Don’t get me wrong – I’ve eaten off other people’s plates before, shared spoons, etc. One night I helped out with a computer problem at a house filled with female uni students, and when a cute one (I’d consider her a long way out of my league) had offered me some apple crumble from her spoon, I’d gladly taken it.

That’s the difference. I’ve shared plates, spoons, etc.. with people I’d been sleeping with, or who wanted to sleep with. Not with friends. In the same way I wouldn’t keep their chewing gum warm in my own mouth, I wouldn’t eat off their plates.


There are some circumstances where the “fancying the original owner” rule needn’t necessarily apply. As mentioned before, if you were physically starving and needing nourishment – I’d forgive the above. If you were stranded on a desert island, and it was this or death – fair enough. This was not the case with either of the people fighting for my leftovers.


I sat incredibly uncomfortably as they finished my half-eaten dinner for me, just trying to keep my own down. 


After those two had left the party, I mentioned this to the remaining guest at the party. To my surprise, he didn’t see a problem with it!

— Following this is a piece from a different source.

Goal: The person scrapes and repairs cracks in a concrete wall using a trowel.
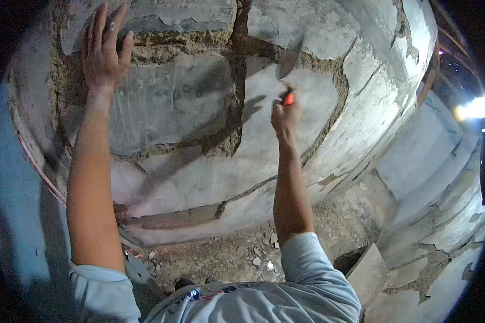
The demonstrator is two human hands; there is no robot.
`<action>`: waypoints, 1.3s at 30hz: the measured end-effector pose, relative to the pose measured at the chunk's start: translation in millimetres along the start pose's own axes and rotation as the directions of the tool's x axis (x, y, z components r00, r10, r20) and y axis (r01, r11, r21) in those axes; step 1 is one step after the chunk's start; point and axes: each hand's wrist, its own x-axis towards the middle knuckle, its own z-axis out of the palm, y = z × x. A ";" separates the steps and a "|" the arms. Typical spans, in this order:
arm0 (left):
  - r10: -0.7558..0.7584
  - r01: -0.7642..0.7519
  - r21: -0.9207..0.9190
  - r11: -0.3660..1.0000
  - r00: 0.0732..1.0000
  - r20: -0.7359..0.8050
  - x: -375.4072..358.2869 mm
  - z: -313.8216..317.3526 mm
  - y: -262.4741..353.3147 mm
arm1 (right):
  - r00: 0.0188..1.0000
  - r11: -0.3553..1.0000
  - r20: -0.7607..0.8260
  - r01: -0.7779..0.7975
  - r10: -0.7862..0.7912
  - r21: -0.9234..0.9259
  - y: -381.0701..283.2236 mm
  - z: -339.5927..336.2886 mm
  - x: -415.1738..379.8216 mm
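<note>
My left hand [105, 62] lies with its fingers spread on the upper left of a grey, cracked wall surface [172, 102], beside a rough strip of exposed brown material [183, 40]. Nothing is held in it. My right hand [286, 116] is closed around the red-orange handle of a tool [289, 99]. The tool points upward toward the edge of a rough broken gap, and its thin tip shows against the pale wall. Whether the tip touches the wall cannot be told.
Rubble and chips cover the ground [237, 255] below the wall. A flat slab [368, 274] leans at the lower right, near another cracked wall [442, 231]. A bright lamp [477, 107] shines at the far right. A blue surface [16, 188] stands at the left.
</note>
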 end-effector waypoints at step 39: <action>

He went as far as to say he’d trust me not to have any sort of diseases that could be picked up via saliva. To try and force my point across, I said “well how do you know I don’t have any? How do *I* know I don’t have any?”. It’s pretty unlikely really. I’d have to come in contact with other people to pick up any of those diseases, and I’ve not had so much as a kiss in months.


I never thought I’d say it – but restaurants aren’t so bad. When I was the only one who didn’t have a starter at the office Christmas party, nobody really made a big deal out of it. Nobody was fighting for the small amount of rice I left after the main course. At least you get options, and if you don’t like it, you don’t see the chef personally.